### PROBLEM DETAILS
Among the lines below, a stretch begins at the one with "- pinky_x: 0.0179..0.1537" and ends at the one with "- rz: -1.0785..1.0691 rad". Repeat that stretch exactly, ends included.

### RAW DATA
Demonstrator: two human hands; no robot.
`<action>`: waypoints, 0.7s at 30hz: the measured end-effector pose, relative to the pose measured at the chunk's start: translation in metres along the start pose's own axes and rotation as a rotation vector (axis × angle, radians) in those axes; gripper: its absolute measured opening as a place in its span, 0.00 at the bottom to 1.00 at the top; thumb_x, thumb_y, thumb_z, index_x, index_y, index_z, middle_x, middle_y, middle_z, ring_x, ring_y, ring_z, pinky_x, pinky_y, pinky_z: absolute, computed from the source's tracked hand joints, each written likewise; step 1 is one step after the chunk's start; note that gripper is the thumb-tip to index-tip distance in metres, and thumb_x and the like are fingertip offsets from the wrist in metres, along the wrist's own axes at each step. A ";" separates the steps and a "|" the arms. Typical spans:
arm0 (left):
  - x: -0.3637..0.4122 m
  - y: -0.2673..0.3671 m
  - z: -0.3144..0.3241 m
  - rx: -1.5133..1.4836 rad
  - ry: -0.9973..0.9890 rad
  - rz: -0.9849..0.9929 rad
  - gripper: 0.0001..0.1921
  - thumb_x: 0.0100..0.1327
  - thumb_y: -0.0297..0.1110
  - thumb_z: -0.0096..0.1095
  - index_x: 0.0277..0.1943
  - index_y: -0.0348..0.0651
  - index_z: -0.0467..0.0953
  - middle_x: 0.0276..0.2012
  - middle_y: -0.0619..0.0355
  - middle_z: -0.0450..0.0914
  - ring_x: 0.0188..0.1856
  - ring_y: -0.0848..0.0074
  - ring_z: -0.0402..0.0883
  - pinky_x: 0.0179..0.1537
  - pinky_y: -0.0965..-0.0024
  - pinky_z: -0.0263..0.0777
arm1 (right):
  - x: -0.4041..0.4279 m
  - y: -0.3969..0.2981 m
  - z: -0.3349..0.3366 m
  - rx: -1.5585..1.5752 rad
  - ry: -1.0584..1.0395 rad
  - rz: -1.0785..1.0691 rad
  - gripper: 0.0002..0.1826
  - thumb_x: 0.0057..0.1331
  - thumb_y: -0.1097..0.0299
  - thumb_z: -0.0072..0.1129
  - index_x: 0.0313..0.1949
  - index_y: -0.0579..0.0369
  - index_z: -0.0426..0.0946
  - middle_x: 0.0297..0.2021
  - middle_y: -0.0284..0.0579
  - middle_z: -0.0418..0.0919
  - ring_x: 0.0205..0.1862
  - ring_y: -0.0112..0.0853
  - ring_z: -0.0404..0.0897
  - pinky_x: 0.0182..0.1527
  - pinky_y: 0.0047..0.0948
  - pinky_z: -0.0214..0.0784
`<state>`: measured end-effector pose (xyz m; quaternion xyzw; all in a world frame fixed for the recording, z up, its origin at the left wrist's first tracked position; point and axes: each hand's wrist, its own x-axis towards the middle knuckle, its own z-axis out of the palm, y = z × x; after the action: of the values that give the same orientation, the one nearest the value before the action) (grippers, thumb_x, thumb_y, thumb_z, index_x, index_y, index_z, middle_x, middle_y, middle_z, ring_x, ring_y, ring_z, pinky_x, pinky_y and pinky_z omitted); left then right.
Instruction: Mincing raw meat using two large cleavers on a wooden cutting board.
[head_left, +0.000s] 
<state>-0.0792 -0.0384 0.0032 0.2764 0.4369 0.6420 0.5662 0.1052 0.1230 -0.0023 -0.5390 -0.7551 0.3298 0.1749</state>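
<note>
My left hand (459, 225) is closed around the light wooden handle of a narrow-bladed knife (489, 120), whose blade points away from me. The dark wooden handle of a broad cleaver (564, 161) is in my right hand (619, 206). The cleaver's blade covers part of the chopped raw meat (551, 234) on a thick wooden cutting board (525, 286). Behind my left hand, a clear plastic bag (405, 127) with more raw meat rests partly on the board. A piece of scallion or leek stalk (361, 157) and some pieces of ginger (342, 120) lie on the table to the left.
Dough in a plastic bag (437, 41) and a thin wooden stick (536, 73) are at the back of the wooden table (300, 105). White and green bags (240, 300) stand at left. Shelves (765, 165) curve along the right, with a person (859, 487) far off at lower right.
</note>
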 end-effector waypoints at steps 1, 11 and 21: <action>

### PROBLEM SOLUTION
  - pinky_x: 0.0179..0.1537
  - pinky_y: -0.0965..-0.0024
  - pinky_z: -0.0263..0.0777
arm1 (right):
  - x: -0.4041..0.4279 m
  - y: -0.3969..0.2981 m
  - z: -0.3349..0.3366 m
  - rx: -1.5585..1.5752 rad
  - ry: -1.0584..1.0395 rad
  - rz: -1.0785..1.0691 rad

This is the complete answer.